- _YOUR OBJECTIVE_:
From the listing below, copy each line that holds "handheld".

- _EXTRACTED MATERIAL_:

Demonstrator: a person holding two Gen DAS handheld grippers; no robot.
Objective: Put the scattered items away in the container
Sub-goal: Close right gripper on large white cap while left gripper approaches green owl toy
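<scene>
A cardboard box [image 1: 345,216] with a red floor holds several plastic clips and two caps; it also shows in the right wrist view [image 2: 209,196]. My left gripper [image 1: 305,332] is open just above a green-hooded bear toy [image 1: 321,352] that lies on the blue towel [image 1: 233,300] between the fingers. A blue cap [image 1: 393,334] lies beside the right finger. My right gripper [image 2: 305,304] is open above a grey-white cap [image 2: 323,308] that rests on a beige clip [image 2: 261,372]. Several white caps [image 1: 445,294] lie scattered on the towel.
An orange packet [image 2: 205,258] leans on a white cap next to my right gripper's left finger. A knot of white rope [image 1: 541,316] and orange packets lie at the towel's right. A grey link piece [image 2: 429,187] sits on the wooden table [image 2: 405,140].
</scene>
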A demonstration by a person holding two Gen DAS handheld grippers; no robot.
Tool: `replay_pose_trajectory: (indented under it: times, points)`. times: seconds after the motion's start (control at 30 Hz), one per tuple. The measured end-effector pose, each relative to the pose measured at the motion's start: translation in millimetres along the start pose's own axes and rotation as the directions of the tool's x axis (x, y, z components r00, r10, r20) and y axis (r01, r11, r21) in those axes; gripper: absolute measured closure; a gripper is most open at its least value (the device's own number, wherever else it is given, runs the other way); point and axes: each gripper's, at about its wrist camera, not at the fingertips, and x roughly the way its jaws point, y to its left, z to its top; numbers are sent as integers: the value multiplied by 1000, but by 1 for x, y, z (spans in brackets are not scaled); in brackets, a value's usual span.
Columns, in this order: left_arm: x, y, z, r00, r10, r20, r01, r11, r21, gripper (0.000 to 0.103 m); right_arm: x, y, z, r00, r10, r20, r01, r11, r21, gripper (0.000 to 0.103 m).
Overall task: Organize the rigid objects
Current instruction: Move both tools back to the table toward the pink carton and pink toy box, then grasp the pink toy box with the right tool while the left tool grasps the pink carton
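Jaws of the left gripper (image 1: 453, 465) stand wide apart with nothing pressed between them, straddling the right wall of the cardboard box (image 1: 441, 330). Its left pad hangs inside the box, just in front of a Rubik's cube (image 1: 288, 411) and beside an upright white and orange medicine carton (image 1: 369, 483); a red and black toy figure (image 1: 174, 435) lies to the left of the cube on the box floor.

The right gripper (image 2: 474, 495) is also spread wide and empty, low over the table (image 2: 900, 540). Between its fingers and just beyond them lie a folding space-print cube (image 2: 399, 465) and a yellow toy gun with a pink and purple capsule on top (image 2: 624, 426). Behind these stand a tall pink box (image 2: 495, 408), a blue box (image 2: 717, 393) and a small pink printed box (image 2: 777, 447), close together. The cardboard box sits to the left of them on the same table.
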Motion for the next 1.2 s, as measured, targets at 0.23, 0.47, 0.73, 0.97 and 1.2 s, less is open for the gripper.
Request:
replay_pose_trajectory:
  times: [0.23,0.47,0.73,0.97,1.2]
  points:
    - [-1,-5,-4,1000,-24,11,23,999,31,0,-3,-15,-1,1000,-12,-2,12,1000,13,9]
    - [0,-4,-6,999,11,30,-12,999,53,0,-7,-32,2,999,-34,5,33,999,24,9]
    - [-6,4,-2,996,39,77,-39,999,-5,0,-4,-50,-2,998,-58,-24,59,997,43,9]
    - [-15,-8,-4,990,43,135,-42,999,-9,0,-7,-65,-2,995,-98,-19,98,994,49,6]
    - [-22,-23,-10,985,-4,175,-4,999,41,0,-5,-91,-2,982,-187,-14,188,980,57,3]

- _THE COMPLETED TASK_:
Demonstrator: a person holding two Gen DAS handheld grippers; no robot.
A demonstration by a person holding two Gen DAS handheld grippers; no robot.

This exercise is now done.